(The Cebu Citizens-Press Council’s project to find out the transparency stance and mechanisms of the potential heads of selected local government units in Cebu started before the May 2016 elections. Questions formulated by University of the Philippines Cebu assistant professor Mayette Tabada and University of San Jose-Recoletos Department of Journalism and Communications chairman Nestor Ramirez, both CCPC members, were sent to mayoral and gubernatorial candidates. When some candidates did not reply before the elections, the project was revised after the elections to accommodate the answers only of the winning candidates.)
CAPITOL, Cebu City and Mandaue City regulate access to information even after President Rodrigo Duterte signed last July 23 an Executive Order (EO) requiring all offices under the executive branch to grant full disclosure to the public. However, there is a proposal filed to grant the public access to information in Cebu City.
To survey local government practices in granting the public and the media access to information, the Cebu Citizens-Press Council started this initiative during the recent campaign period and continued after the newly elected officials assumed office last June 30.
The Freedom of Information (FOI) EO covers “all government offices under the executive branch including, but not limited to, the national government and all its offices, departments, bureaus, offices and instrumentalities including government-owned and –controlled corporations, state universities and colleges.”
This information refers to “any records, documents, papers, reports, letters, contracts, minutes and transcripts of official meetings, maps, books, photos, data, research materials, films, sound and video recording (magnetic or other tapes), electronic data, computer stored data or similar data or materials recorded stored or archived,” reported Rappler on July 24.
The FOI EO also “encouraged” local government units (LGUs) to “observe and be guided by this order.”
While the country has yet to enact an FOI Law, FOI laws—also known as “access to information” or “right to information”—are used in 95 countries around the world “to prevent or expose abuses, improve delivery of services and even protect people’s health and welfare,” reported Rappler on July 27.
According to the Capitol public information officer Jason Monteclar (PIO), the Cebu Provincial Government will continue regulating the release of public documents, implemented through an executive order last year.
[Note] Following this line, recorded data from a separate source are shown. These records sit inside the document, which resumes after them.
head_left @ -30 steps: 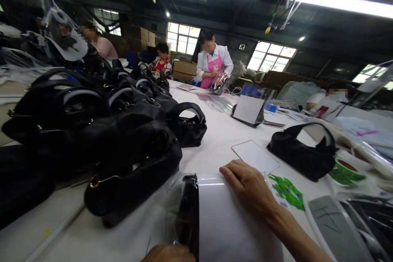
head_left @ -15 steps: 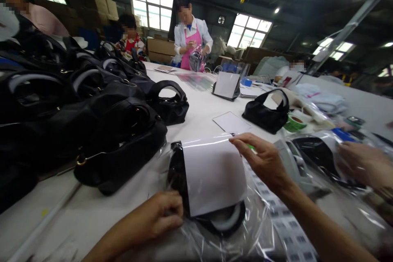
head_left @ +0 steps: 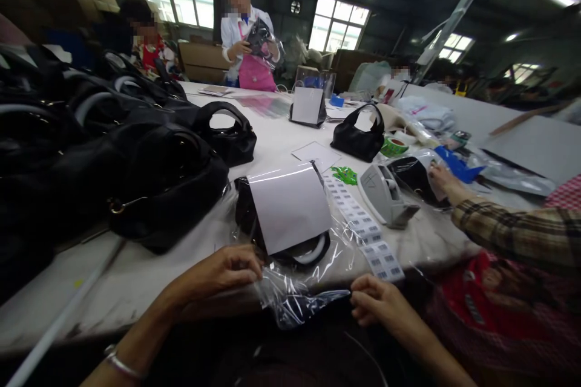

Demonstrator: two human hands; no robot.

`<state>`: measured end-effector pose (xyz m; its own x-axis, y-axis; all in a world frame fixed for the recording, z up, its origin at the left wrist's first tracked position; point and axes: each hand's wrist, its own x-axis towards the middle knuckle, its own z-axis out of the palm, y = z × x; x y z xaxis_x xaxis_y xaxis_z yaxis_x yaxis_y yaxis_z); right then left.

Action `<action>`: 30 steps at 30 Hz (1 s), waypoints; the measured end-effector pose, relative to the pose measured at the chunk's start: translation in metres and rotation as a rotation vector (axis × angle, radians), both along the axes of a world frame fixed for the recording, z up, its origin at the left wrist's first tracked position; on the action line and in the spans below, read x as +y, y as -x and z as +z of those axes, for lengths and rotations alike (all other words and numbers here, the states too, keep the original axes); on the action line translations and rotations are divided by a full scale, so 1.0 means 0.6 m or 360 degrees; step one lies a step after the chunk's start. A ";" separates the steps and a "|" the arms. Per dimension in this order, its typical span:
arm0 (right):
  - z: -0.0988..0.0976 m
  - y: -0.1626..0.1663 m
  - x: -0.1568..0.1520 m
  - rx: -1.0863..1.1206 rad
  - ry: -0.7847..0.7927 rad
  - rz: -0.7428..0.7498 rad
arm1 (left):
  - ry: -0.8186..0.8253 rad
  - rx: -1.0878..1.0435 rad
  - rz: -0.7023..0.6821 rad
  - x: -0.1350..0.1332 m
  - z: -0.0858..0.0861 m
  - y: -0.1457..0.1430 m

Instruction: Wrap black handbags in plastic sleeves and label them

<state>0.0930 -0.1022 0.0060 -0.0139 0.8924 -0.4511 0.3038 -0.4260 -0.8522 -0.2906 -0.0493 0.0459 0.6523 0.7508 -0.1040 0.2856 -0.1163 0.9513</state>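
Note:
In front of me on the table lies a black handbag [head_left: 247,205] inside a clear plastic bag [head_left: 299,299], with a white sheet of card [head_left: 290,208] over it. One pale inner side of the handbag's handle shows below the card. My left hand [head_left: 233,269], a silver bangle on its wrist, is closed with curled fingers at the left of the plastic bag's open end. Opposite it, my right hand [head_left: 374,299] pinches the right corner of that end, which hangs over the table edge.
Several black handbags [head_left: 172,193] are piled at left. A strip of barcode labels [head_left: 363,224], green tags [head_left: 344,175] and a grey tape dispenser [head_left: 384,193] lie to the right. A co-worker's hand [head_left: 445,181] holds another wrapped bag; another person [head_left: 249,42] stands across the table.
My right hand has left the far top of the plastic bag and come down to its near corner. My left hand stays at the near left. The view has shifted right.

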 end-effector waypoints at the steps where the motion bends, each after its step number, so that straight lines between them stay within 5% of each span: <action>1: -0.011 0.005 -0.003 -0.0062 0.0011 -0.0012 | -0.0041 -0.0031 -0.0015 -0.001 -0.003 0.002; 5: -0.025 0.025 -0.009 -0.0146 0.0035 0.0015 | -0.0012 -0.0180 -0.0004 -0.002 -0.009 0.008; 15: 0.054 0.088 0.002 0.0525 -0.0301 -0.0430 | 0.0109 -0.0346 0.0058 -0.005 -0.007 0.002; 23: -0.006 0.119 -0.026 0.0971 -0.0402 -0.1076 | 0.0147 -0.0418 0.0082 -0.008 -0.019 0.013; 30: -0.016 0.121 -0.030 0.1277 -0.0105 -0.1165 | 0.0121 -0.0427 0.0017 -0.007 -0.017 0.016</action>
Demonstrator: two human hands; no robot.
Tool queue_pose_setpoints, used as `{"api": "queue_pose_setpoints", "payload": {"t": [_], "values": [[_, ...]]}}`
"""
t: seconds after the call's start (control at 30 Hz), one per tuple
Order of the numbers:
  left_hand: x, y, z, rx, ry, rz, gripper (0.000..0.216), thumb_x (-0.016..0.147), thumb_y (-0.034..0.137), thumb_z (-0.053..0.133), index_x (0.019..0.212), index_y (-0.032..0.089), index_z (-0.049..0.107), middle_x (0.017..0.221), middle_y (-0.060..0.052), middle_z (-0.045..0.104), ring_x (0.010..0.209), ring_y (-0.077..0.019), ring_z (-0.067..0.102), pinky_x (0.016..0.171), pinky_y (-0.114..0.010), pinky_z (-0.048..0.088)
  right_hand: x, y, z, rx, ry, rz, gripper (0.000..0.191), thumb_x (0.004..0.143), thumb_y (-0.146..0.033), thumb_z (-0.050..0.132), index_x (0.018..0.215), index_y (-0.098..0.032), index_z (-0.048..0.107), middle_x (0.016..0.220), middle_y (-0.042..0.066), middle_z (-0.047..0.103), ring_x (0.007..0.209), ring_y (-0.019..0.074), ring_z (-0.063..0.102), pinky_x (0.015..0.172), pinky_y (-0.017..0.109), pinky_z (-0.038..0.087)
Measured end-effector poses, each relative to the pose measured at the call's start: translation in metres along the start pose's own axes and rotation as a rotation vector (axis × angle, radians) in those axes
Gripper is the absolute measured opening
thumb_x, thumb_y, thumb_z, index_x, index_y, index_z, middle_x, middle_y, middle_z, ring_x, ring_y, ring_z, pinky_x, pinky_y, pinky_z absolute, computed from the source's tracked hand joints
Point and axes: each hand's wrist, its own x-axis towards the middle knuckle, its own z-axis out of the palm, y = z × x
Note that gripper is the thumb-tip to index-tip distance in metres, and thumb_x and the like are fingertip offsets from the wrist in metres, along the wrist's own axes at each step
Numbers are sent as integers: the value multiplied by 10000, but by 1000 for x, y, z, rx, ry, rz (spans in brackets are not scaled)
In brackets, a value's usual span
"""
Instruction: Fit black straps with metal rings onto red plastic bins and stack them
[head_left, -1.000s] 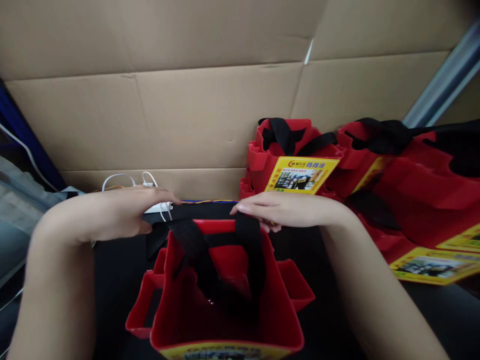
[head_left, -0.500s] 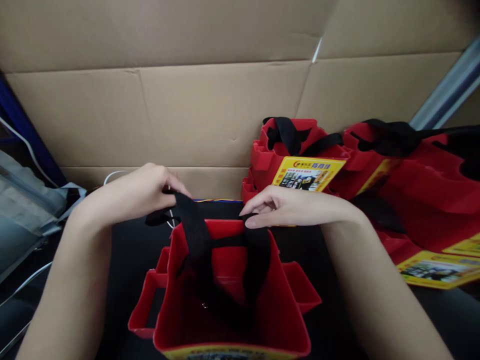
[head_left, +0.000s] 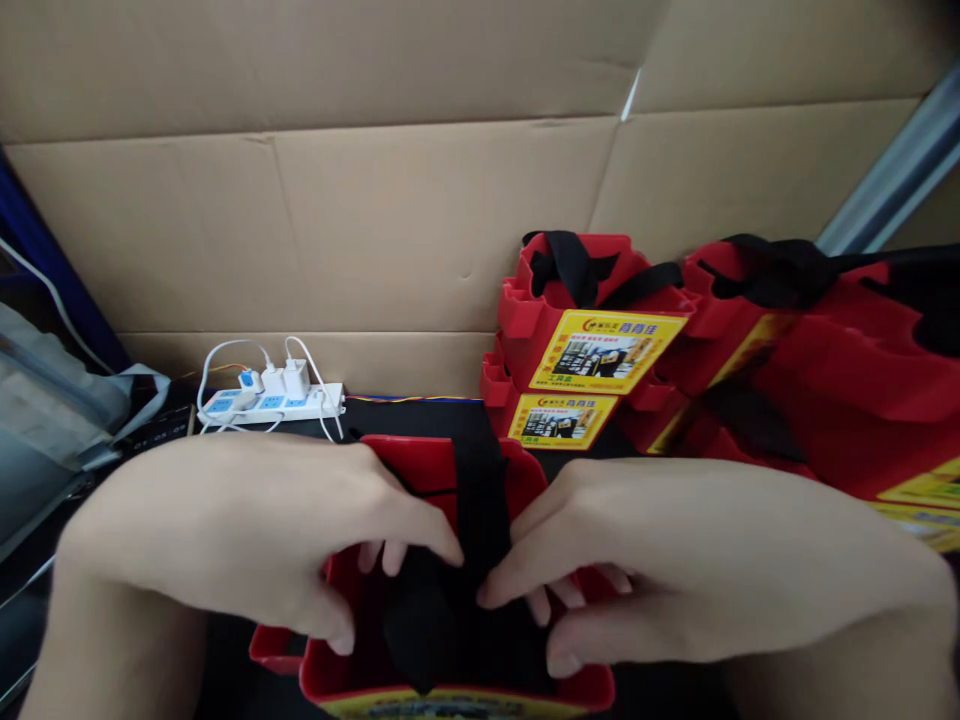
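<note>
Both hands were down over the open mouth of a red bag that sat on the dark counter right in front of the person, at bottom centre of the head view. Left hand was curled over the bag's left rim, fingers tucked inside, thumb and forefinger closing on the black strap that ran down into the bag. Right hand mirrored it from the right, fingertips pinching the same strap near the middle; neither hand was released, both were grasping strap or rim, though how firmly could not be told. The bag looked like thin non-woven fabric: light, soft, walls likely to buckle under a push, so it probably wants holding at the rim or by the strap rather than by the sides. The strap looked like flat webbing, limp, not slippery. A yellow label showed along the bag's near edge, mostly cut off. Behind to the right, a stack of the same red bags with yellow labels leaned at the cardboard wall; more red bags lay farther right. A white power strip with plugs and cables sat at back left, apart from the hands.
</note>
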Motion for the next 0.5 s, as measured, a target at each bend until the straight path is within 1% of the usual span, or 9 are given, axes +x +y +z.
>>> {"api": "queue_pose_setpoints", "payload": {"t": [0.07, 0.1, 0.13, 0.2, 0.23, 0.27, 0.37, 0.43, 0.5], "values": [[-7, -1, -4, -9, 4, 12, 502, 689, 128, 627, 1129, 366, 593, 867, 34, 680, 707, -134, 627, 577, -183, 449, 0, 5, -4, 57, -60, -22, 292, 785, -196, 606, 1067, -238, 671, 708, 8, 693, 564, 98, 604, 514, 178, 432], [-10, -5, -7, -12, 54, 7, 477, 718, 150, 615, 1140, 372, 586, 844, 33, 676, 699, -130, 623, 580, -182, 453, 0, 9, -7, 78, -10, -37, 270, 795, -224, 598, 1054, -241, 674, 707, 4, 688, 566, 97, 601, 516, 179, 433], [-12, -11, -10, -9, 126, -7, 459, 739, 179, 610, 1153, 375, 576, 835, 31, 672, 703, -130, 622, 589, -182, 460, 0, 14, -10, 74, 95, -45, 235, 806, -264, 587, 1019, -244, 685, 701, -1, 679, 570, 98, 595, 517, 184, 432], [-16, -27, -15, 18, 273, -65, 496, 736, 237, 630, 1204, 375, 535, 924, 19, 667, 787, -149, 624, 641, -190, 475, 0, 25, -17, -15, 399, -9, 210, 813, -344, 567, 949, -247, 695, 697, -2, 658, 588, 107, 580, 509, 201, 421], [-17, -36, -17, 37, 312, -108, 535, 719, 255, 648, 1225, 371, 516, 1003, 11, 656, 846, -162, 619, 675, -198, 479, 1, 30, -19, -80, 517, 22, 222, 805, -368, 570, 947, -247, 691, 724, 4, 654, 613, 116, 578, 517, 210, 422], [-17, -45, -18, 51, 313, -150, 563, 698, 263, 666, 1230, 364, 511, 1066, 4, 641, 887, -172, 613, 705, -206, 479, 3, 35, -21, -142, 573, 53, 248, 791, -377, 584, 979, -248, 680, 766, 10, 653, 645, 125, 580, 536, 219, 429], [-13, -66, -15, 27, 163, -225, 492, 669, 240, 671, 1144, 332, 586, 1060, 2, 653, 874, -173, 621, 714, -211, 473, 11, 45, -22, -240, 448, 82, 395, 748, -354, 631, 1132, -265, 617, 885, 23, 646, 722, 143, 584, 616, 247, 455], [-8, -73, -14, -5, 102, -241, 352, 666, 195, 642, 1001, 299, 664, 951, 7, 684, 828, -171, 630, 699, -212, 470, 20, 48, -20, -253, 377, 57, 359, 774, -307, 599, 1129, -264, 623, 887, 24, 643, 708, 136, 577, 622, 250, 450], [-5, -78, -15, -15, 104, -268, 279, 657, 152, 603, 888, 278, 694, 846, 13, 695, 779, -168, 633, 666, -209, 470, 28, 49, -17, -246, 393, 18, 281, 814, -242, 534, 1064, -253, 663, 851, 19, 642, 668, 116, 564, 596, 236, 434]]}}
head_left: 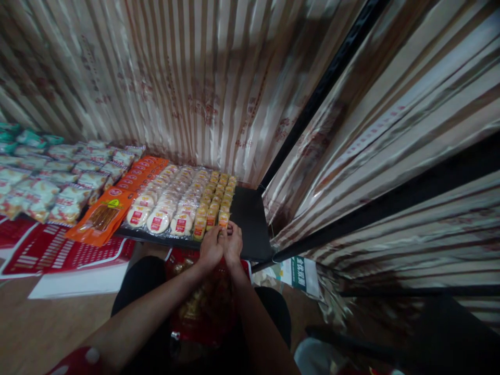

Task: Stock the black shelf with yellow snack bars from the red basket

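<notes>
My left hand and my right hand meet at the front of a black shelf. Between their fingertips is a small yellow wrapped snack packet, at the near end of the rightmost row. Both hands are closed, and their fingers partly cover the packet's lower end. Further rows of yellow snack packets lie just to the left. Beside those stand rows of round white wrapped crackers with red labels. A large red bag with similar-looking contents rests on my lap, below my forearms.
Orange snack packets and many white pouches fill the shelf's left side, with green packs beyond. A striped curtain hangs behind. Black metal posts frame the right. Red printed sheeting hangs at the lower left.
</notes>
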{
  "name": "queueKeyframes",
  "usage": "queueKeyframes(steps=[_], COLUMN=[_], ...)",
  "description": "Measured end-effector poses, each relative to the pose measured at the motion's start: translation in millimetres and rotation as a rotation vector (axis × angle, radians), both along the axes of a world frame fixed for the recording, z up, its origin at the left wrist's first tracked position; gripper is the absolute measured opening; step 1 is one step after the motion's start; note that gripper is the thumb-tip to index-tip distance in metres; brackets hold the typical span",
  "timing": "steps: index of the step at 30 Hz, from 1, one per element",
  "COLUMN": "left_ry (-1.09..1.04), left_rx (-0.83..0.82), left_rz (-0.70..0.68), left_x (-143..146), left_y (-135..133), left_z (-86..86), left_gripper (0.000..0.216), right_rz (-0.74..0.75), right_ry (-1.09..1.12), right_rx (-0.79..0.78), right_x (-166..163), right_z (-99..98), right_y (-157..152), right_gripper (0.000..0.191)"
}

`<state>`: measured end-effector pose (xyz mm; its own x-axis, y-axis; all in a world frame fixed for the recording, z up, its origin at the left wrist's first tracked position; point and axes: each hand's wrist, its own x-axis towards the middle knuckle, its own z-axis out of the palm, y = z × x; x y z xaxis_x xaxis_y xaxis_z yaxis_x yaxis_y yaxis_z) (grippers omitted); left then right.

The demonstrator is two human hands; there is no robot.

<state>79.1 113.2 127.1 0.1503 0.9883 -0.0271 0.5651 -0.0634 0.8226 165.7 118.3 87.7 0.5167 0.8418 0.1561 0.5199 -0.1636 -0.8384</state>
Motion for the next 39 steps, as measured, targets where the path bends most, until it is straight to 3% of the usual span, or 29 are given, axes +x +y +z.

The Capitol PIO said Gov. Hilario Davide III may adopt new guidelines on access to public documents, such as transferring the control from the Capitol administrator to the PIO.
The current practice in Capitol involves a daily briefing for beat reporters, personal and ambush interviews with Capitol officials, and the operation of a website and action center to handle complaints.
Last July 29, Cebu City Councilor Jose Daluz III proposed an ordinance directing all offices under the city’s executive branch to “guarantee the people’s right to information.” If approved, the proposed FOI ordinance of Cebu City will provide information to the public as requested. Mayor Tomas R. Osmeña said he is “in favor of anything that promotes transparency.”
The Cebu City website is active. Press conferences are held almost daily or when the mayor has no appointments falling between 10 a.m. and noon. Osmeña grants personal, ambush or phone interviews to some media outfits, such as ABS-CBN, The Freeman, and some radio stations. Recently excluded from these interviews are GMA, Sun.Star, and Cebu Daily News reporters.
Media has access to certain public documents if copies are available at the mayor’s office. While the mayor permits media access to other Cebu City Hall officials, some department heads will decline or not answer calls from journalists.
Osmeña responds to media criticism by posting on Facebook (FB); his son manages his FB page.
Mayor Paz C. Radaza sees that granting media access is crucial for her administration to reach out to the public.
Press conferences are conducted every Wednesday or when an issue arises. If the mayor is not available, the media or the public can approach department heads. Radaza is amenable to interviews through phone calls or texting. The administration works “from time to time” with social media writers.
She said she will not openly censure or ban a reporter because that is detrimental to her administration. She expects media to grant her administration a chance to rectify any criticism or air their side in a controversy.
Mandaue City Mayor Gabriel Luigi Quisumbing has prohibited department heads from giving statements to the media, according to Memorandum No. CMO-080816, which is signed by the executive secretary, lawyer Mae Elaine Bathan. All queries and press interviews will be centralized and handled by the Mandaue City Public Information Office.
At present, press briefings are held weekly or “as need be.” Quisumbing said he will grant personal, phone and ambush interviews. He will also grant access to public documents permitted by law.
“Reply or clarify is really the only acceptable recourse to critical or adverse reports,” he emailed.
Mayor Eduardo Gullas believes that people’s participation is “important” in his administration. To involve the sectors in decision-making, Gullas will activate a public information office, give the public and the media access to government documents, and grant access to department heads and other city officials for city-related concerns. He will use the city’s website and social media to inform his constituents.
For the media, he will hold weekly press conferences and allow ambush and phone interviews. He said he will not ban, scold or report reporters or editors he finds undesirable.